Because MON-0585 was developed as a juvenile hormone mimic, it is not surprising that other structurally related alkylphenols also possess JH activity: all four alkylphenols exhibited such activity in the Capitella bioassay when tested at concentrations found in the hemolymph (Tables 2, 3), raising the possibility that these alkylphenols may have JH-like effects on the lobster. Because reproduction, development, and metamorphosis in crustaceans are partly regulated by methyl farnesoate, a compound with juvenile hormone activity, the alkylphenols we investigated may function as endocrine disruptors in the lobster at low concentrations. Exogenous application of JH analogs can perturb normal metamorphosis and molting (reviewed by Laufer and Biggers, 2001). Like JH and its analogs, the JH-active alkylphenols may act through membrane-bound, intracellular, and nuclear receptors to bring about changes in morphogenesis and stimulation of vitellogenesis through vitellogenin gene induction and increased vitellogenin uptake (Engelmann, 1983; Sehnal, 1983; Wyatt, 1991; Davey and Gordon, 1996; Jones and Sharp, 1997). As evidence for this mechanism of action, both 4-nonylphenol and BPA have been found to induce vitellogenesis in vertebrates (Jones et al., 2000).

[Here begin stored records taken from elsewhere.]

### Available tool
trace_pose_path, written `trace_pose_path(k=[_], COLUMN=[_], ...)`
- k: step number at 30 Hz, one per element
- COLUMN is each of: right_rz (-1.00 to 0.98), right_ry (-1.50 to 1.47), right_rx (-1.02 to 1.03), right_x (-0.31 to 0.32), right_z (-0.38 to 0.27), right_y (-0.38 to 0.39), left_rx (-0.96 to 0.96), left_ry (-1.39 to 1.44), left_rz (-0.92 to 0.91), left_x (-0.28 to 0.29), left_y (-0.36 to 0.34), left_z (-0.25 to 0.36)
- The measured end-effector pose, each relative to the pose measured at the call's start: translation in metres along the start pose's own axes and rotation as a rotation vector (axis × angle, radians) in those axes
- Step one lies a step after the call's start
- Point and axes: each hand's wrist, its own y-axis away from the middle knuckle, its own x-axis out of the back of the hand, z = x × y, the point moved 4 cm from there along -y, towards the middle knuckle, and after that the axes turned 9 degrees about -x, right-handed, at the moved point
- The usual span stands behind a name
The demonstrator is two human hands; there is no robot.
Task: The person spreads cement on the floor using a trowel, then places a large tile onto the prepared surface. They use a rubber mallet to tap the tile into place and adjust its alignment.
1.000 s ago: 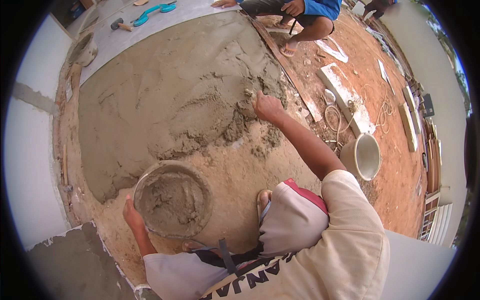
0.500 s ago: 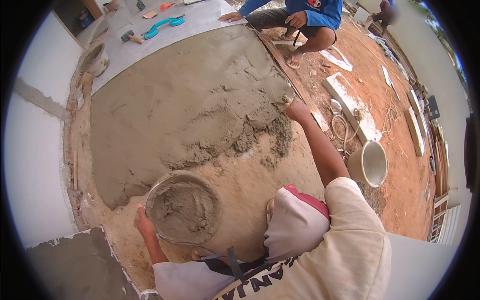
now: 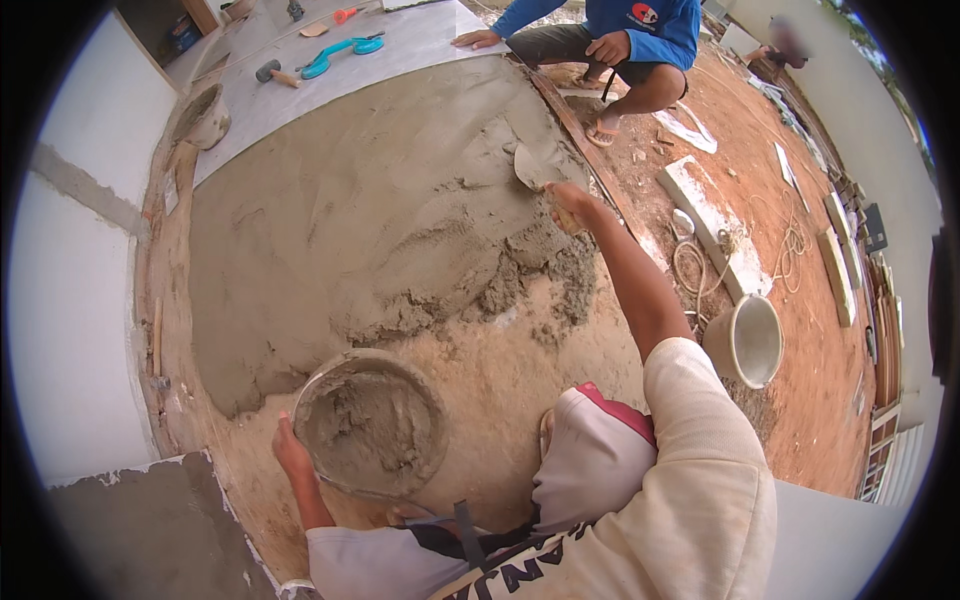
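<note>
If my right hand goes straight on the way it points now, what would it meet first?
Probably the wet cement just beyond the trowel in your right hand; whether trowel and cement touch is unclear.

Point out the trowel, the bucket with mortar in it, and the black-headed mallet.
Trowel (image 3: 527,168): head view, on its metal blade.
Bucket with mortar (image 3: 375,361): head view, on its far inner wall, just below the rim.
Black-headed mallet (image 3: 267,71): head view, on its dark head.
</note>
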Motion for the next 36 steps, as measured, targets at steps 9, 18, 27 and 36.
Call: trace_pose_path(k=[9, 18, 27, 36], right_rz=[-0.368, -0.335, -0.426, -0.264], right_ry=[0.533, 0.586, 0.852, 0.866], right_rx=[-0.055, 0.100, -0.038, 0.231], right_x=[-0.071, -0.087, -0.144, -0.132], right_z=[0.011, -0.033, -0.032, -0.044], right_y=[0.046, 0.041, 0.047, 0.035], left_rx=[0.074, 0.110, 0.128, 0.173], left_ry=[-0.049, -0.039, -0.007, 0.090], left_rz=[0.024, 0.016, 0.013, 0.029], left_x=[0.003, 0.012, 0.020, 0.024], left_y=[-0.001, -0.009, -0.013, -0.018], left_z=[0.000, -0.014, -0.025, -0.035])
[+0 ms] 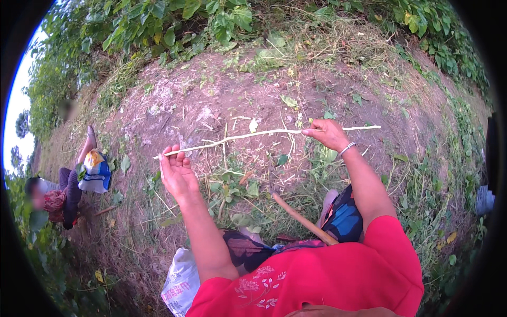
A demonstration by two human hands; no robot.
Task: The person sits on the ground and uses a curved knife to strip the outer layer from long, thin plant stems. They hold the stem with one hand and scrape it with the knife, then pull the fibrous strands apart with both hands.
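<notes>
A long, thin, pale green plant stem (245,136) stretches between my hands, leafless and slightly bent. Near its left end, my left hand (178,171) supports it between thumb and curled fingers, palm turned up. My right hand (328,134), with a silver bracelet at the wrist, pinches the stem farther right, and the right end sticks out past the fingers. Under the stem, cut bits of stalk and loose leaves (253,188) litter the soil. A wooden handle (302,217) slants from my lap to the ground; what its far end carries is hard to make out.
A white plastic bag (181,282) lies by my left side. At the far left another person (66,195) sits on the ground beside a blue, white and yellow bag (96,171). Leafy plants (174,21) border the bare soil ahead, and dry grass (338,42) covers its far edge.
</notes>
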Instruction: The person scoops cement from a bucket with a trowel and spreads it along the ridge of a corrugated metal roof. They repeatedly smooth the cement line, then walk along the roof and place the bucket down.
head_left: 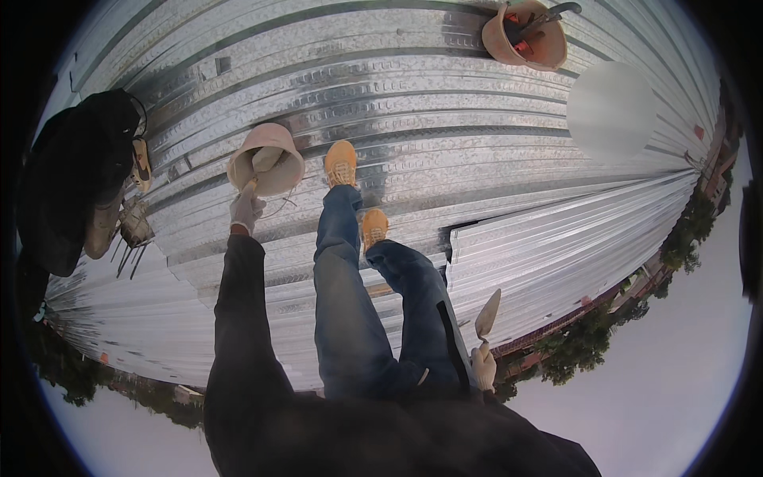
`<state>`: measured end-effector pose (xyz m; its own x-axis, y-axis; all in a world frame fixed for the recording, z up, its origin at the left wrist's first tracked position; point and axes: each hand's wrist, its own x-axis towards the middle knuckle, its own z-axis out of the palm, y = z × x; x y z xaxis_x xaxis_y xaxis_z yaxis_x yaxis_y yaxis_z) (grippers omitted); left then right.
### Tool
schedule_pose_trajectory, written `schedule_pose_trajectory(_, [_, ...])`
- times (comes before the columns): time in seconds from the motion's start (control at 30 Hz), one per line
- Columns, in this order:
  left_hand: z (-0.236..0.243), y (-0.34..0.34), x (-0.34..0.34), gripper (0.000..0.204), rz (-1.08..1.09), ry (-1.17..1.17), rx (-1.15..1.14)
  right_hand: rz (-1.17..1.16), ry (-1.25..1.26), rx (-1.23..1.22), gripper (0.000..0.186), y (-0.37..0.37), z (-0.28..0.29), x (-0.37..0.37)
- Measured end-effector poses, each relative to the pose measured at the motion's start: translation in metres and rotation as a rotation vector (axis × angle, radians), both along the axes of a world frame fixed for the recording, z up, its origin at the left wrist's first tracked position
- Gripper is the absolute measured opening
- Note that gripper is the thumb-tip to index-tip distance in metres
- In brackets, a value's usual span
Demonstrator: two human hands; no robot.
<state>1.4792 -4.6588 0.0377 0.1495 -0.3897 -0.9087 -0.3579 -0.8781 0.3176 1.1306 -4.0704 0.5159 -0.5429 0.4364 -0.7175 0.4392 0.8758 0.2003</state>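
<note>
My left hand [246,209], in a pale glove, is closed round the yellowish handle of a scoop-like tool. The tool's rounded grey head [267,159] lies inside a pinkish bucket [238,167], which tilts toward me on the metal deck. What the bucket holds beneath it cannot be made out. Out to the right, my gloved right hand [483,369] grips the short wooden handle of a pointing trowel [488,315]. Its pointed, greyish blade sticks up and away from my right leg.
Ribbed metal decking [445,103] spreads all around, with a raised sheet edge [449,246] right of my feet. A second bucket [494,40] with tools stands at the far right. On the left, a person in dark clothes [71,183] bends near protruding rods [135,226].
</note>
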Motion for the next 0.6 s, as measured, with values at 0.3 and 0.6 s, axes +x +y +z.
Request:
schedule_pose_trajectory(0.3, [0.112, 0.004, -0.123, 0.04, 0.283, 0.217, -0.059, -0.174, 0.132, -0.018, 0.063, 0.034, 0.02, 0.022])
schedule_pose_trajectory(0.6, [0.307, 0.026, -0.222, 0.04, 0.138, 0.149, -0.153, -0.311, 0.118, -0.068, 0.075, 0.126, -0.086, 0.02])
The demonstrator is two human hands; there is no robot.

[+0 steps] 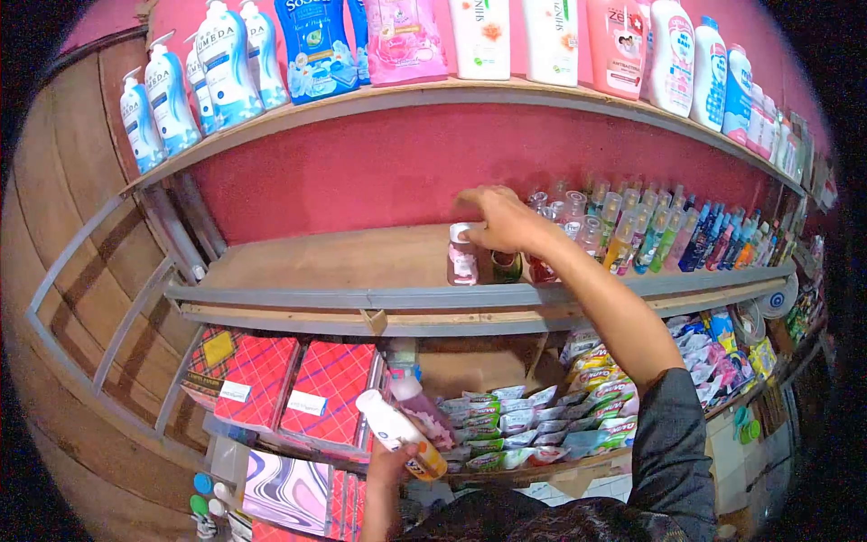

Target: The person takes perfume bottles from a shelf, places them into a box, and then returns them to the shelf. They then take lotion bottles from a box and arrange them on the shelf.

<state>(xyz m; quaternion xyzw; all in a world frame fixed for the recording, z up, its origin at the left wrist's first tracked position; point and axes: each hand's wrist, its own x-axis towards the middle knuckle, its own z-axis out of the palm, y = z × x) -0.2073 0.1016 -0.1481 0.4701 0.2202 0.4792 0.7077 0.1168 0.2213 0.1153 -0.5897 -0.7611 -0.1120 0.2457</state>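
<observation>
My left hand (397,465), low in front of the lower shelf, is closed around a white bottle with an orange lower part (395,429). A purple bottle (423,408) with a clear or pale top leans right beside it and appears to be in the same grip. My right hand (499,219) reaches over the middle shelf with its fingers apart. Its thumb overlaps the white top of a small pink-and-white bottle (462,262) standing upright on the shelf. A dark green bottle (507,266) stands just under the wrist.
Rows of spray bottles (646,230) fill the middle shelf's right side. Pump bottles (226,68) and pouches (316,50) line the top shelf. Below are red plaid boxes (330,388) and several small packets (515,420). A metal rail (379,298) edges the middle shelf.
</observation>
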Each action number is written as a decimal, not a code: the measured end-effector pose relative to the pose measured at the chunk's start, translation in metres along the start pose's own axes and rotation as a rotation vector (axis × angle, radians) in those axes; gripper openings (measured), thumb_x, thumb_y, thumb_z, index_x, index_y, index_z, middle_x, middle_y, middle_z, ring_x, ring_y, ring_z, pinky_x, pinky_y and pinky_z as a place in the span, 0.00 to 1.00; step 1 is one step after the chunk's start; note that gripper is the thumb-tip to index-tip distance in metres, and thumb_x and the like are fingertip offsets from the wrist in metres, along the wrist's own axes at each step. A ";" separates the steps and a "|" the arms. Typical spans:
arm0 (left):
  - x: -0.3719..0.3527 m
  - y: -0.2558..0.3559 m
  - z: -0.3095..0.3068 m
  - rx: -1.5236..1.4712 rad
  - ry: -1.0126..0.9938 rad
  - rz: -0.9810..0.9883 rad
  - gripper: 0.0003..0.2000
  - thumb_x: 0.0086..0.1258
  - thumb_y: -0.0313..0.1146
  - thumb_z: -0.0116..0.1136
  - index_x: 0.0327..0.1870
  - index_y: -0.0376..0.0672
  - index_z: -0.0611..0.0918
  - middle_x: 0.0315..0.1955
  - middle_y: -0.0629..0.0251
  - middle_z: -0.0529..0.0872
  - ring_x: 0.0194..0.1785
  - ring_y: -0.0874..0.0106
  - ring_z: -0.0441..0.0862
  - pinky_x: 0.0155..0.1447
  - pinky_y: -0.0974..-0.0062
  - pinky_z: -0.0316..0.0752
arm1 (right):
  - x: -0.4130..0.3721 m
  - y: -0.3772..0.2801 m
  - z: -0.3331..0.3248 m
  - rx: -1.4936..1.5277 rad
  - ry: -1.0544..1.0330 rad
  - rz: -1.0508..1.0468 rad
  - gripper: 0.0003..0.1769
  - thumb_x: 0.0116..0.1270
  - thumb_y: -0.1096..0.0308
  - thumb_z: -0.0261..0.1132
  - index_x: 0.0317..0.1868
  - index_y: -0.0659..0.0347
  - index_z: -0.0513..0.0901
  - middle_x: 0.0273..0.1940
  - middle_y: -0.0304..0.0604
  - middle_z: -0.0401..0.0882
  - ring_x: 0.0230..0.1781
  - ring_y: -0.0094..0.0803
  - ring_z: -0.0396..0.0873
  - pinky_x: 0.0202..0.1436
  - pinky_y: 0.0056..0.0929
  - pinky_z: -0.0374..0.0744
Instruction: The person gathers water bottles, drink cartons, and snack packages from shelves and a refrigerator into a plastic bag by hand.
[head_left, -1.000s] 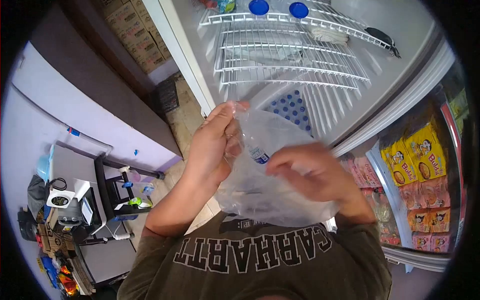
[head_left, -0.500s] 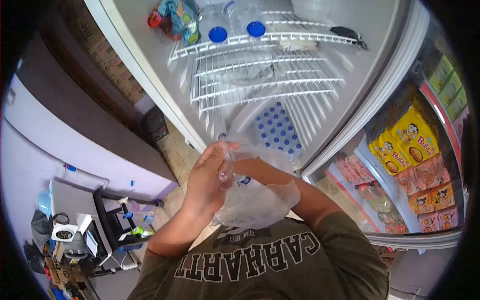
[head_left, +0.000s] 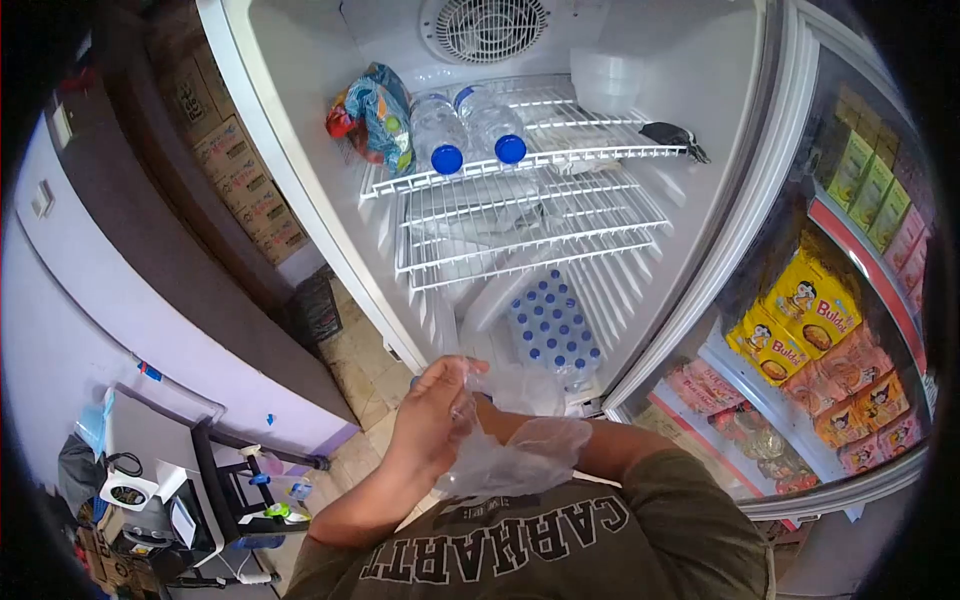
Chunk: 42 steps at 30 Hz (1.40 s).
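Note:
Close to my chest, my left hand (head_left: 435, 415) is closed around the gathered edge of a clear plastic bag (head_left: 515, 460). The bag hangs loose and crumpled between my arms. My right forearm (head_left: 610, 450) reaches across behind the bag, and its hand is hidden by the plastic and my left hand, so I cannot see its fingers. Beyond my hands stands an open upright fridge with wire shelves (head_left: 540, 260). On its floor sits a pack of small bottles with blue caps (head_left: 555, 325).
Two large blue-capped bottles (head_left: 465, 130) and a colourful packet (head_left: 380, 120) lie on the upper shelf. At the right, the glass door (head_left: 640, 385) stands open, with noodle packs (head_left: 800, 310) behind glass. A black rack (head_left: 225, 480) is at the left.
My view has tilted upward, so more of the fridge's top shows and my hands sit lower in the picture. My left hand keeps its grip on the bag.

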<state>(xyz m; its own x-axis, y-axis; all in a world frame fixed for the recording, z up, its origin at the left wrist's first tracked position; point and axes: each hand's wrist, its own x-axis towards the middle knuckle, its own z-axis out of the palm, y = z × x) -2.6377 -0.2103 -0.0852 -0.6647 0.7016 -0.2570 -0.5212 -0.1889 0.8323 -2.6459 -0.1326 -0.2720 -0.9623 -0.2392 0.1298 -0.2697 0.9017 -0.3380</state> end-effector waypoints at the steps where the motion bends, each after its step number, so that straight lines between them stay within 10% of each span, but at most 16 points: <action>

To our knowledge, our results are the first to demonstrate that xenoestrogens such as BPA and nonylphenol have JH activity, indicating a possible relationship between estrogenicity and juvenile hormone activity, and the further possibility that estrogens and juvenile hormones share similar mechanisms of action.
Possible bioaccumulation and health effects of the identified alkylphenols
The presence of phenolic compounds in marine sediments suggests that lobsters may acquire them through the food chain as found for other polyaromatic hydrocarbons (Pruell et al., 2000). Interestingly, in the report by Hale et al. (2000), levels of 4-cumylphenol in sediments was found to be much higher than those of 4-nonylphenol (70,000 µg/kg compared with 11,000 µg/kg), even though 80% of the alkylphenols used in formulations are nonylphenol ethoxylates (Ying et al., 2002). This suggests that polyaromatic alkylphenols are more recalcitrant to biodegradation, as would be expected. It is therefore likely that, due to their polyaromatic structure, the alkylphenols we identified in the sediments are also more resistant to degradation and may accumulate in sediments and benthic invertebrates. These alkylphenols were also found in lobster hepatopancreas, and may be bioaccumulated there, as other polyaromatic hydrocarbons are known to be (McLeese and Metcalfe, 1979; James et al., 1995). Bioaccumulation in seafoods has been documented for 4-nonylphenol (Ekelund et al., 1990; Ferrara et al., 2001). This raises concern for human health. Since 1995, the European community has placed a voluntary ban on the use of alkylphenol ethoxylates (APEs) due to the toxicity and endocrine-disruptor activity of the breakdown products (including 4-nonylphenol and 4-cumylphenol); use of these products has not been banned in the United States (Renner, 1997). This has sparked considerable debate among researchers and regulators. The potentially endocrine-disrupting effects of BPA have raised particular health concerns, especially since these are viewed as being potentially carcinogenic to humans (reviewed by Cox, 1996, and Lathers, 2002). Since the compounds identified are similar in structure to BPA, the presence of these compounds in lobsters may also warrant health concerns.
|
Acknowledgments
|
|---|
We acknowledge the help of Dr. Mike Syslo of the Massachusetts Division of Marine Fisheries lobster hatchery on Martha’s Vineyard and Mrs. Penny Howell of the Connecticut Department of Environmental Protection for kindly supplying lobsters for this study. We also acknowledge Dr. Judith Grassle, Rutgers University, for kindly supplying marine sediment samples and Capitella stocks, and Dr. William Bowers, University of Arizona, for kindly supplying pyriproxyfen. In addition, we are grateful to Professor James M. Bobbitt, Professor James D. Stuart, and Mr. Christopher P. Capulong, of the Department of Chemistry, University of Connecticut, for helpful discussions on chemical synthesis and analysis. We also acknowledge the help and expertise of Mr. Marvin Thompson, manager of the mass spectrometry laboratory and the Department of Chemistry, University of Connecticut, for use of the GC/MS facilities. We gratefully acknowledge the Sea Grant College Program, NOAA, and the Connecticut Department of Environmental Protection for providing financial support for this research.
|
Footnotes
|
|---|
Received 2 July 2003; accepted 17 November 2003.
|
Literature Cited
|
|---|
Biggers, W. J. 1994. Effects of juvenile hormone-active compounds on larval settlement and metamorphosis of the polychaete annelid Capitella Sp. I. Ph.D. dissertation, University of Connecticut.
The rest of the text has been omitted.